Aim of the exercise:
Count up the lines in the listing below that hold "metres", and answer with the total alone.

Data section:
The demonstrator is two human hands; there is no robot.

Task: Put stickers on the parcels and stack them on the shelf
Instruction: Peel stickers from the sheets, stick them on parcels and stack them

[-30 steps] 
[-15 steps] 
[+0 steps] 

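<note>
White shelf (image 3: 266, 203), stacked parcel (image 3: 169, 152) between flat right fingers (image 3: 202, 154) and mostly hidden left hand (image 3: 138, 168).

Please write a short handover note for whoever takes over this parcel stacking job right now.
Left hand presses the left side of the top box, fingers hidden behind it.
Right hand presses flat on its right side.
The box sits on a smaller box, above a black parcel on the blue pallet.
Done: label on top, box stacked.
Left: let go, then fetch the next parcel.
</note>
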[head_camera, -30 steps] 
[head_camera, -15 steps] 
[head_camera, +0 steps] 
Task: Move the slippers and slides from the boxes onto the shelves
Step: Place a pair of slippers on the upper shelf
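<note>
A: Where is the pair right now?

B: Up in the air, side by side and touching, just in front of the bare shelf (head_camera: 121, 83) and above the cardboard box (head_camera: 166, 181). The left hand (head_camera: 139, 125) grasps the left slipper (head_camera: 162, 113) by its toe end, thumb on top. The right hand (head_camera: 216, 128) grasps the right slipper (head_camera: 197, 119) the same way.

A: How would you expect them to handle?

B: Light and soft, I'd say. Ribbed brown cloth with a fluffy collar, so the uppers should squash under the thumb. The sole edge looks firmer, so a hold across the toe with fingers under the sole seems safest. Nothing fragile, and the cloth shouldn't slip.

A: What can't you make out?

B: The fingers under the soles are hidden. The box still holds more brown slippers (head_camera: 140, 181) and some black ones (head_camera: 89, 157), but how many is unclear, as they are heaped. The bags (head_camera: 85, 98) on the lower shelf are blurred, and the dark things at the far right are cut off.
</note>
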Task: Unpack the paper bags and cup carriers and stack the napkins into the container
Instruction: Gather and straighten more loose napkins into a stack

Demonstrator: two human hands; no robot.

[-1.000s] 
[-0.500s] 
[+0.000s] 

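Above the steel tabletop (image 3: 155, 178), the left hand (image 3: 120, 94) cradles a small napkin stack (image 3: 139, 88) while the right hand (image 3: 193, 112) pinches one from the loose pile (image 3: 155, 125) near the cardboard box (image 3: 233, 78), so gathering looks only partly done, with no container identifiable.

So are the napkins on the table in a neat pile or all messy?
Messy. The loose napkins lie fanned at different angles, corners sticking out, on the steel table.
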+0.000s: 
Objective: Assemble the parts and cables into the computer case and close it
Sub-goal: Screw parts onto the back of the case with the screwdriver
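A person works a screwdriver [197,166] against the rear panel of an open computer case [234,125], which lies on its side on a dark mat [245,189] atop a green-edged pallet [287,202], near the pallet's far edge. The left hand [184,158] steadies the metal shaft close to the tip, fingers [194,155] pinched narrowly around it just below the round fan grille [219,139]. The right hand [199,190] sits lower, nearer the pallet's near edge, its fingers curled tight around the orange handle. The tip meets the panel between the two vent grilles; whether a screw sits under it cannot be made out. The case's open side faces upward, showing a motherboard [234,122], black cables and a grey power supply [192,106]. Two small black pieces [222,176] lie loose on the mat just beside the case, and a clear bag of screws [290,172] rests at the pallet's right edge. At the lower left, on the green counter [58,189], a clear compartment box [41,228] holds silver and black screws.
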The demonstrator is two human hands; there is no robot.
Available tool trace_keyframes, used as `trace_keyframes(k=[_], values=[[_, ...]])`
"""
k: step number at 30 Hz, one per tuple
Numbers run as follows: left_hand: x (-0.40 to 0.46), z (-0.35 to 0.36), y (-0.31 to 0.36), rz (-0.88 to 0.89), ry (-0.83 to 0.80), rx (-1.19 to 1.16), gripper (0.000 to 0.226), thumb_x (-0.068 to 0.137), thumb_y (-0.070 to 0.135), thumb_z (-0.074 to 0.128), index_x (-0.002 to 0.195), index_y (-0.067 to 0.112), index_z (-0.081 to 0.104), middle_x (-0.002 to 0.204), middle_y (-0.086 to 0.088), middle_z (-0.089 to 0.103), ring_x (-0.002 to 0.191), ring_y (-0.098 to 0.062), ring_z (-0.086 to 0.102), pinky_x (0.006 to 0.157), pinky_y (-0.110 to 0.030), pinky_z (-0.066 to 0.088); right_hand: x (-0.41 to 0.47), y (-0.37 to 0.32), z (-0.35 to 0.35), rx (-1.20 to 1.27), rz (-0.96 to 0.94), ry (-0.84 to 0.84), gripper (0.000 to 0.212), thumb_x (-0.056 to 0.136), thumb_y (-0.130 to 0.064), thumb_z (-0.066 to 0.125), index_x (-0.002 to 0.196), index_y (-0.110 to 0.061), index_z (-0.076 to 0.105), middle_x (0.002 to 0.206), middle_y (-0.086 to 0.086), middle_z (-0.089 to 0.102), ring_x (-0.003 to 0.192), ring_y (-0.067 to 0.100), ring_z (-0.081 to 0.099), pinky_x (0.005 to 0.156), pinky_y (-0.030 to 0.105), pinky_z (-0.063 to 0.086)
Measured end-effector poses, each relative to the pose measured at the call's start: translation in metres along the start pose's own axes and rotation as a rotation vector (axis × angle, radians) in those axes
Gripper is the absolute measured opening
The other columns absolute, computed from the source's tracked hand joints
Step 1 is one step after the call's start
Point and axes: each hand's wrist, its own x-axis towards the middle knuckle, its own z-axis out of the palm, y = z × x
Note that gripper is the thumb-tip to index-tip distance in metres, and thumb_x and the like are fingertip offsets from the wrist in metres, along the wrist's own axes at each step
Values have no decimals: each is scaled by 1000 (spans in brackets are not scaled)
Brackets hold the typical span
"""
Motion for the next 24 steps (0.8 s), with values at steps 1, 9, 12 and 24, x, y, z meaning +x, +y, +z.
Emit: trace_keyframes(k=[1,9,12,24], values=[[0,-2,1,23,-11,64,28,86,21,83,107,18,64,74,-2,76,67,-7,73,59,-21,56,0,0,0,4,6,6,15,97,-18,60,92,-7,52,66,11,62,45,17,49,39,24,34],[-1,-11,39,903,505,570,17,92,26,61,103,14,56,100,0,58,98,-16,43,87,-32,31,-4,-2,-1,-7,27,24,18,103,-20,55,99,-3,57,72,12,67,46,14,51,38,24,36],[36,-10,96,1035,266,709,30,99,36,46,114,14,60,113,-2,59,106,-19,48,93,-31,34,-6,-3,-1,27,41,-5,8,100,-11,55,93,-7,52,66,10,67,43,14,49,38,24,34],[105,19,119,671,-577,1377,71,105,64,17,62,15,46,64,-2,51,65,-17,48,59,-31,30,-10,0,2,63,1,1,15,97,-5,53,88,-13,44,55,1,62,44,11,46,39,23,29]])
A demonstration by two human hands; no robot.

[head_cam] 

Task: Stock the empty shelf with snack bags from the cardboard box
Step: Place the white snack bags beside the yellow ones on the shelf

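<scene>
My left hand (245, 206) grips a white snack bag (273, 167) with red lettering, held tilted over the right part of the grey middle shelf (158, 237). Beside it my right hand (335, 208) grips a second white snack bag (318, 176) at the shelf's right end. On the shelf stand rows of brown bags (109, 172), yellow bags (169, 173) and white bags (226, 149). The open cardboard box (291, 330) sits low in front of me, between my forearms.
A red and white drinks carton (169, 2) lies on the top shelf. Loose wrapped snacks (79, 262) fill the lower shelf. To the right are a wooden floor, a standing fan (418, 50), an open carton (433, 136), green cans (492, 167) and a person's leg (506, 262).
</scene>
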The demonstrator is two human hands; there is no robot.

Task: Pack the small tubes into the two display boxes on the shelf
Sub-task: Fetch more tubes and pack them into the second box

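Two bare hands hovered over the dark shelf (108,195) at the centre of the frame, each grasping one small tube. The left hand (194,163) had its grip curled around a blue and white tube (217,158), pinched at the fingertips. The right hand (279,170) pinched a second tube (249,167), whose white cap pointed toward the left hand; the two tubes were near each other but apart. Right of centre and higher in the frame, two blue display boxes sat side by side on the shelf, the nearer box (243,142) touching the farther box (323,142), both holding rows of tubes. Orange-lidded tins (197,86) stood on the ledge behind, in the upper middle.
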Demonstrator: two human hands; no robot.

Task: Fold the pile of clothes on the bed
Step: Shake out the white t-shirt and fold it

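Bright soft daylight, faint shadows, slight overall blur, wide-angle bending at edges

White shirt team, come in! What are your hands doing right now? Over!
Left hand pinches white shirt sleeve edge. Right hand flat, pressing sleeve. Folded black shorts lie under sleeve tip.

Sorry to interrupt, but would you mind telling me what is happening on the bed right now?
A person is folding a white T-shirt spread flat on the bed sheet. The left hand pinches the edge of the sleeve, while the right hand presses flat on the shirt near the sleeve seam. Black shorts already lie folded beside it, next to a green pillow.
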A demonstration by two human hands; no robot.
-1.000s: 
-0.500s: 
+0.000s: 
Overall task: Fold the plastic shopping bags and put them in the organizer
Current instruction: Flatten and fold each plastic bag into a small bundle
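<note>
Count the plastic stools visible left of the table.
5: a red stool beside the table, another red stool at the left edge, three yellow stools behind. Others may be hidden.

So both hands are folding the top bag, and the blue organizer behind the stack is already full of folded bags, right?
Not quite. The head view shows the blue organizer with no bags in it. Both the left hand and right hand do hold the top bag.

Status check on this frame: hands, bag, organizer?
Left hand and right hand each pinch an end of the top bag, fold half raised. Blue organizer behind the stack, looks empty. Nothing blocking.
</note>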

Answer area:
2